WORK REQUIRED =
Looking through the listing that follows, count every line with the string "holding" and state the number alone.

EXERCISE DATA =
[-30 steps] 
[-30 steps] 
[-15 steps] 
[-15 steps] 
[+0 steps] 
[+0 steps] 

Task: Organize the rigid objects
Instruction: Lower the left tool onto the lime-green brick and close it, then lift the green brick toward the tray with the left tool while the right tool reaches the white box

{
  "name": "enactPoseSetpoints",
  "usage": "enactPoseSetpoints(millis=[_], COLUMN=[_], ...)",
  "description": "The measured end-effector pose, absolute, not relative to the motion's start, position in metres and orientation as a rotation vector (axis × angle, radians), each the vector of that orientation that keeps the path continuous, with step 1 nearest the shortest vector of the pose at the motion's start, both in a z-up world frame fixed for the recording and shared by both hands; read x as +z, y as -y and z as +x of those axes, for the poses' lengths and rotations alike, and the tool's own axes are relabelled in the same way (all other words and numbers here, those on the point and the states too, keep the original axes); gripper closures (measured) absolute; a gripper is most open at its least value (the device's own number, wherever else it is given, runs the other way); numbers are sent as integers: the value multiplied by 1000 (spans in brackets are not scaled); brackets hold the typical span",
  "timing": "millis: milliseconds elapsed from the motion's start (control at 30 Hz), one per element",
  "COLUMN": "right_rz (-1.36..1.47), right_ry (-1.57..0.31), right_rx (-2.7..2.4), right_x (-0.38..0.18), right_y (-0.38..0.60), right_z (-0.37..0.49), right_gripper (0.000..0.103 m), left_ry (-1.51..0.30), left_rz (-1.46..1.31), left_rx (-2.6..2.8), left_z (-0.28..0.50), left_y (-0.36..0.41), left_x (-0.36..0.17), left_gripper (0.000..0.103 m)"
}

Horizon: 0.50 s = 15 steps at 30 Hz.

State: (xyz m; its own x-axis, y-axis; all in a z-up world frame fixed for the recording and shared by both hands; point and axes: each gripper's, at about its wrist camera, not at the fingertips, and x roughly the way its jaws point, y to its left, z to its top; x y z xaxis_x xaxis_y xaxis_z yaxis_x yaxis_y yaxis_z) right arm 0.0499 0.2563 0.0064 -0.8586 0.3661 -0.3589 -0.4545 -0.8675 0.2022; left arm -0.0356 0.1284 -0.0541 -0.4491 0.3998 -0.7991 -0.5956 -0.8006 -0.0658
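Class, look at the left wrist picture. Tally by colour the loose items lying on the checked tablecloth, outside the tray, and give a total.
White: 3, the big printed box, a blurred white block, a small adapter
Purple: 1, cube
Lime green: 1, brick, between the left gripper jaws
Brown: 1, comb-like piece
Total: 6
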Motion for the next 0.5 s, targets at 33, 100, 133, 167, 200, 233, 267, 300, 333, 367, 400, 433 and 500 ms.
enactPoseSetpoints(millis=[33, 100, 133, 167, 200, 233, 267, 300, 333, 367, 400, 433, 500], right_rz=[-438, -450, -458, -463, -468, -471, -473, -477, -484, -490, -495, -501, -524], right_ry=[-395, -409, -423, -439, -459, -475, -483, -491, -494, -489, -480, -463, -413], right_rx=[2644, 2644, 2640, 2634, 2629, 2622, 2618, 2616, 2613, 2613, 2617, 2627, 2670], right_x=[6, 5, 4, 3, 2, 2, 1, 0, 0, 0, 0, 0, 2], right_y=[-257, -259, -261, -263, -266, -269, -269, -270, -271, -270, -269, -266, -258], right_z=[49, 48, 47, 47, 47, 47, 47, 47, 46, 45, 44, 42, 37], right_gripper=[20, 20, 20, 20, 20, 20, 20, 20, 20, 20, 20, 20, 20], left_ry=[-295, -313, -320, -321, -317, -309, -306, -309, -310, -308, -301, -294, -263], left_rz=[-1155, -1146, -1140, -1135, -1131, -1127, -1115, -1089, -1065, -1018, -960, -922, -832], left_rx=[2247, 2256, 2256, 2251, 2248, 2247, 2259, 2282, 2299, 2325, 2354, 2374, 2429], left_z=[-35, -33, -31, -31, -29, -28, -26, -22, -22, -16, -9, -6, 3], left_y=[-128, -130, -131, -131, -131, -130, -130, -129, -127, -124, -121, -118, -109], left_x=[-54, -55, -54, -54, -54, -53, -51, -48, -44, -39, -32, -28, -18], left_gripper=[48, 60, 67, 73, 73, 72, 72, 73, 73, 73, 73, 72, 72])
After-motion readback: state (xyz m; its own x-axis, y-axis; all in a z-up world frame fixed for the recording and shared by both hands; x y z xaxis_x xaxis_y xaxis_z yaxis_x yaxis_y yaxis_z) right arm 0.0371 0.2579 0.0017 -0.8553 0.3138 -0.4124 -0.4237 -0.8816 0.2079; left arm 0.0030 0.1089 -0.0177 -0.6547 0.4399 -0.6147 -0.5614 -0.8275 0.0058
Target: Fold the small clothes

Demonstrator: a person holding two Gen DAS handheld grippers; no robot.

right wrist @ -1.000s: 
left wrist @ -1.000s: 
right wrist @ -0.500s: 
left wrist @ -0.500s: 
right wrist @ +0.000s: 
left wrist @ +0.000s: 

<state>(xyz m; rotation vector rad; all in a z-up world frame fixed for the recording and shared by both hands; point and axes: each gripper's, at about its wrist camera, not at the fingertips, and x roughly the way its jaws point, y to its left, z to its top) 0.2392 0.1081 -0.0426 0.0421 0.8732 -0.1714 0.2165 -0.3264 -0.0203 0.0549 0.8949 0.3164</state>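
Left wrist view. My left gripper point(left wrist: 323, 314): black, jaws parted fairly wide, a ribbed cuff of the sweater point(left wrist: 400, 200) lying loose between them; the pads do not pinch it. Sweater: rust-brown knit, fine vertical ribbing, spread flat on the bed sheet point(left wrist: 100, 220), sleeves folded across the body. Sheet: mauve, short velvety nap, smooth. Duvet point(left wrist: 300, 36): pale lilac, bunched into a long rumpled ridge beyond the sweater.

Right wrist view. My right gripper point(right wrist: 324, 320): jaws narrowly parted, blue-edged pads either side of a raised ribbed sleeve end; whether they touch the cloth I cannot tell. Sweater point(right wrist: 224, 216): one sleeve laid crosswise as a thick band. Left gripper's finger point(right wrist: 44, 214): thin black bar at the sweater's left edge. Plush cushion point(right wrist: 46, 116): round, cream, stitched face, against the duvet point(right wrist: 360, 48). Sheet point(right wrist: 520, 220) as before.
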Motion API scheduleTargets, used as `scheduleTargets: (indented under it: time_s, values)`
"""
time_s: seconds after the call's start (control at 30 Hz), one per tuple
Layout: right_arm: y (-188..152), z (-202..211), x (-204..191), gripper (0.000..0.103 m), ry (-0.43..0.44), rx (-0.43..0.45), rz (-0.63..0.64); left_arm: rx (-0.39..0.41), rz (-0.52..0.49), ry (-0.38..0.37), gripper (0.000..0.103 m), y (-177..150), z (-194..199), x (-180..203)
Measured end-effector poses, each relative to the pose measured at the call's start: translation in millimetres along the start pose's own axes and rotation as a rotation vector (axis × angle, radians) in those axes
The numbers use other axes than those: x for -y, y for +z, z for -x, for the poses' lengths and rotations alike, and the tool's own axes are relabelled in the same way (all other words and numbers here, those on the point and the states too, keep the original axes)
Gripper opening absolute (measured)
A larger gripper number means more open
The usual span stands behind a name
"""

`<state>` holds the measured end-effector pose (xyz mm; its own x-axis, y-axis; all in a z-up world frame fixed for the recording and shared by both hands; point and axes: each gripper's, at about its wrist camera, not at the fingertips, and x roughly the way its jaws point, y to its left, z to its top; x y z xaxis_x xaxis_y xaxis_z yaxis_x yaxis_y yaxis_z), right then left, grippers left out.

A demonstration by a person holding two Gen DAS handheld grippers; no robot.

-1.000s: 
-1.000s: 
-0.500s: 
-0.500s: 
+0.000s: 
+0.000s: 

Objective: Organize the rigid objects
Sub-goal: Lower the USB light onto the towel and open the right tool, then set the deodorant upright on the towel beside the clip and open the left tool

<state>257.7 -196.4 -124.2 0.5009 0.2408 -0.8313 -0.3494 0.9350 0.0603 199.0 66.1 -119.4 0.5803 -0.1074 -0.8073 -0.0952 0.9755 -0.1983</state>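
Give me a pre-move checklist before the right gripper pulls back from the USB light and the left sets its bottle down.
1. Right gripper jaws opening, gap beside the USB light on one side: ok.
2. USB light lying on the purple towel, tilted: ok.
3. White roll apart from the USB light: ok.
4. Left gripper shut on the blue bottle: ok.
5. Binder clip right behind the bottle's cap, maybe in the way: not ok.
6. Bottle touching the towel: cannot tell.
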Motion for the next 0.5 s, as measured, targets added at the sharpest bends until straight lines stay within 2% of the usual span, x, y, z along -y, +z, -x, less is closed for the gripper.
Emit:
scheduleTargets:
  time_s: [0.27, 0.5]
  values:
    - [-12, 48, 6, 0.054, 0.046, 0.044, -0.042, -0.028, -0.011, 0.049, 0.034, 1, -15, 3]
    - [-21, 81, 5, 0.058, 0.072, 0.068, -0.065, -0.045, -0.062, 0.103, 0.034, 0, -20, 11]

COMPLETED TASK =
2